*** Entries provided

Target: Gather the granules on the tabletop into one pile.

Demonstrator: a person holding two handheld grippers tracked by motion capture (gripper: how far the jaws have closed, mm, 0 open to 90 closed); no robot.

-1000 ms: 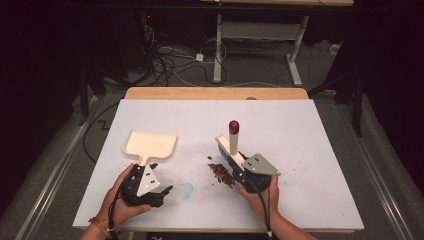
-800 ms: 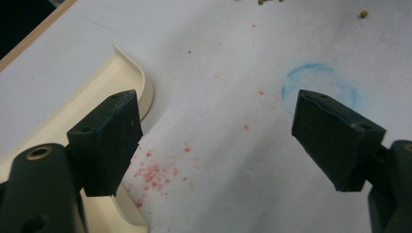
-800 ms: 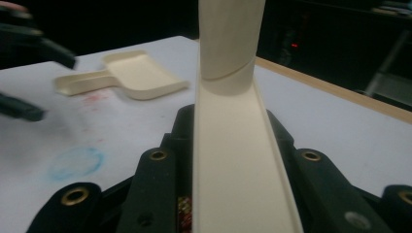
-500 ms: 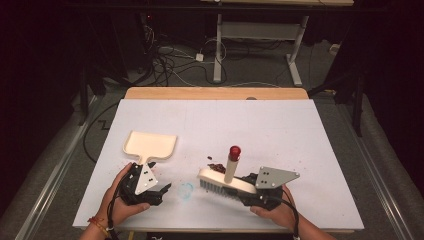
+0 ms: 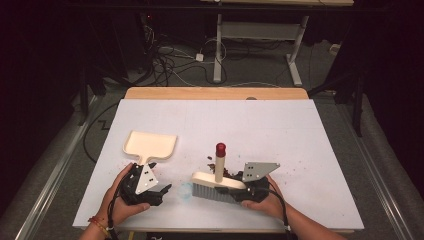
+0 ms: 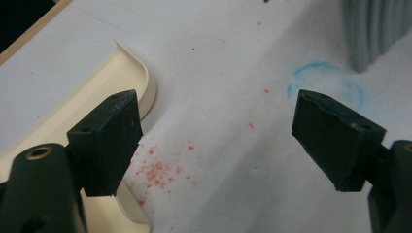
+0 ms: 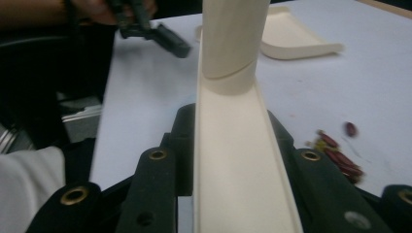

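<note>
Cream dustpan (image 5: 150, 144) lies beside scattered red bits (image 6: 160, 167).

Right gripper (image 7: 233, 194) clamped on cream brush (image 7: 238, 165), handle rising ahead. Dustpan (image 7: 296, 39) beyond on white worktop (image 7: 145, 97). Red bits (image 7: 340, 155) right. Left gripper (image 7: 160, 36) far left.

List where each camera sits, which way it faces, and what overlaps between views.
High view: above the person's side, looking forward and down on the table; both forearms, left tongs and right tongs.
Left gripper view: rides the left tongs, open, looking down at the dustpan and red crumbs.
Right gripper view: rides the right tongs, shut on the brush, facing across the table.
Shared: dustpan and brush bristles appear in several views.
</note>
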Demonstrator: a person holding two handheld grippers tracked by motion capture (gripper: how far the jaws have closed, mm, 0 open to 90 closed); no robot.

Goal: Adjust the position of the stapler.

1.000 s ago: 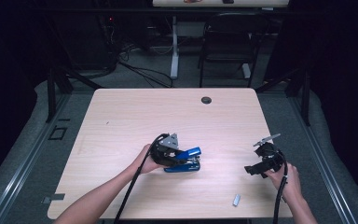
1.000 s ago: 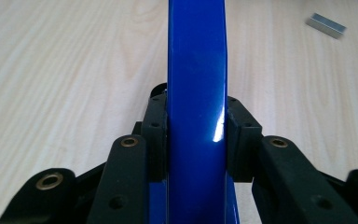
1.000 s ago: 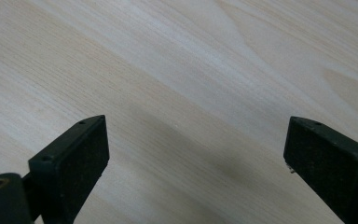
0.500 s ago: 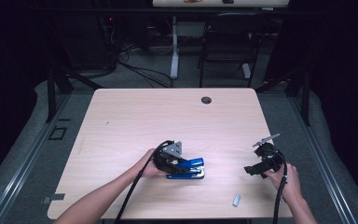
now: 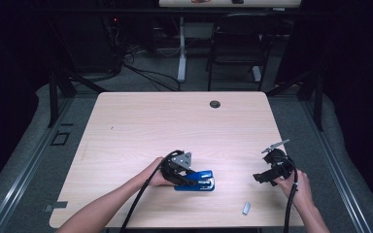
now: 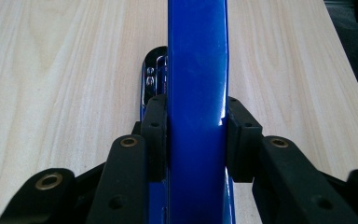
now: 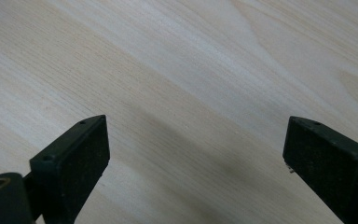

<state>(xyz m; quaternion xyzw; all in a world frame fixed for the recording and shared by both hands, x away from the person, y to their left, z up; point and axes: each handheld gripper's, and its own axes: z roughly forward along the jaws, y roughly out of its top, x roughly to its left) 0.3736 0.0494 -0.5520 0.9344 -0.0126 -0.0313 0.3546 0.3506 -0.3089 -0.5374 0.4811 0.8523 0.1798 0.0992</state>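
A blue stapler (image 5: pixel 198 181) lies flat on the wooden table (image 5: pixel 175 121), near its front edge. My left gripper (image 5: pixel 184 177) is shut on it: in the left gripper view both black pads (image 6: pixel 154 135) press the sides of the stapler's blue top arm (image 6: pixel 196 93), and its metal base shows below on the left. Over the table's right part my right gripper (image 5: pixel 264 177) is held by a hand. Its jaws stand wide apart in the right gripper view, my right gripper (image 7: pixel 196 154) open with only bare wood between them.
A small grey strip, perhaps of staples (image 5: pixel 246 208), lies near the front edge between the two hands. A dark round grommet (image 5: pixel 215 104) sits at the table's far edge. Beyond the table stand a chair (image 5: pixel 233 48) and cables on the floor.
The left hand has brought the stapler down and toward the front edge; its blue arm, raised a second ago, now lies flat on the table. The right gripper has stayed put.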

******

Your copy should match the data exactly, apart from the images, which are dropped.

■ Exercise solution:
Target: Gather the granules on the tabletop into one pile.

Demonstrator: a person holding two handheld grippers tracked by motion capture (gripper: how far the jaws have closed, mm, 0 open to 90 closed); no robot.

-1000 ms: 
-800 ms: 
-800 ms: 
-500 ms: 
+0 ms: 
+0 ms: 
+0 ms: 

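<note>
Cream dustpan (image 5: 150, 144) lies beside scattered red bits (image 6: 160, 167).

Right gripper (image 7: 233, 194) clamped on cream brush (image 7: 238, 165), handle rising ahead. Dustpan (image 7: 296, 39) beyond on white worktop (image 7: 145, 97). Red bits (image 7: 340, 155) right. Left gripper (image 7: 160, 36) far left.

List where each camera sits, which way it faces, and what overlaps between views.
High view: above the person's side, looking forward and down on the table; both forearms, left tongs and right tongs.
Left gripper view: rides the left tongs, open, looking down at the dustpan and red crumbs.
Right gripper view: rides the right tongs, shut on the brush, facing across the table.
Shared: dustpan and brush bristles appear in several views.
</note>
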Demonstrator: a person holding two handheld grippers tracked by motion capture (gripper: how far the jaws have closed, mm, 0 open to 90 closed); no robot.

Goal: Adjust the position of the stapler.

1.000 s ago: 
1.000 s ago: 
1.000 s ago: 
0.500 s ago: 
now: 
now: 
now: 

<state>(xyz m; quaternion xyzw; all in a world frame fixed for the recording and shared by both hands, x away from the person, y to their left, z up; point and axes: each handheld gripper's, and its own axes: z roughly forward along the jaws, y roughly out of its top, x roughly to its left) 0.3736 0.0494 -0.5520 0.9344 -0.0126 -0.0313 0.3546 0.3506 -0.3089 -0.5374 0.4811 0.8523 0.1798 0.0992</state>
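A blue stapler (image 5: pixel 198 181) lies flat on the wooden table (image 5: pixel 175 121), near its front edge. My left gripper (image 5: pixel 184 177) is shut on it: in the left gripper view both black pads (image 6: pixel 154 135) press the sides of the stapler's blue top arm (image 6: pixel 196 93), and its metal base shows below on the left. Over the table's right part my right gripper (image 5: pixel 264 177) is held by a hand. Its jaws stand wide apart in the right gripper view, my right gripper (image 7: pixel 196 154) open with only bare wood between them.
A small grey strip, perhaps of staples (image 5: pixel 246 208), lies near the front edge between the two hands. A dark round grommet (image 5: pixel 215 104) sits at the table's far edge. Beyond the table stand a chair (image 5: pixel 233 48) and cables on the floor.
The left hand has brought the stapler down and toward the front edge; its blue arm, raised a second ago, now lies flat on the table. The right gripper has stayed put.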

There is no more output to give.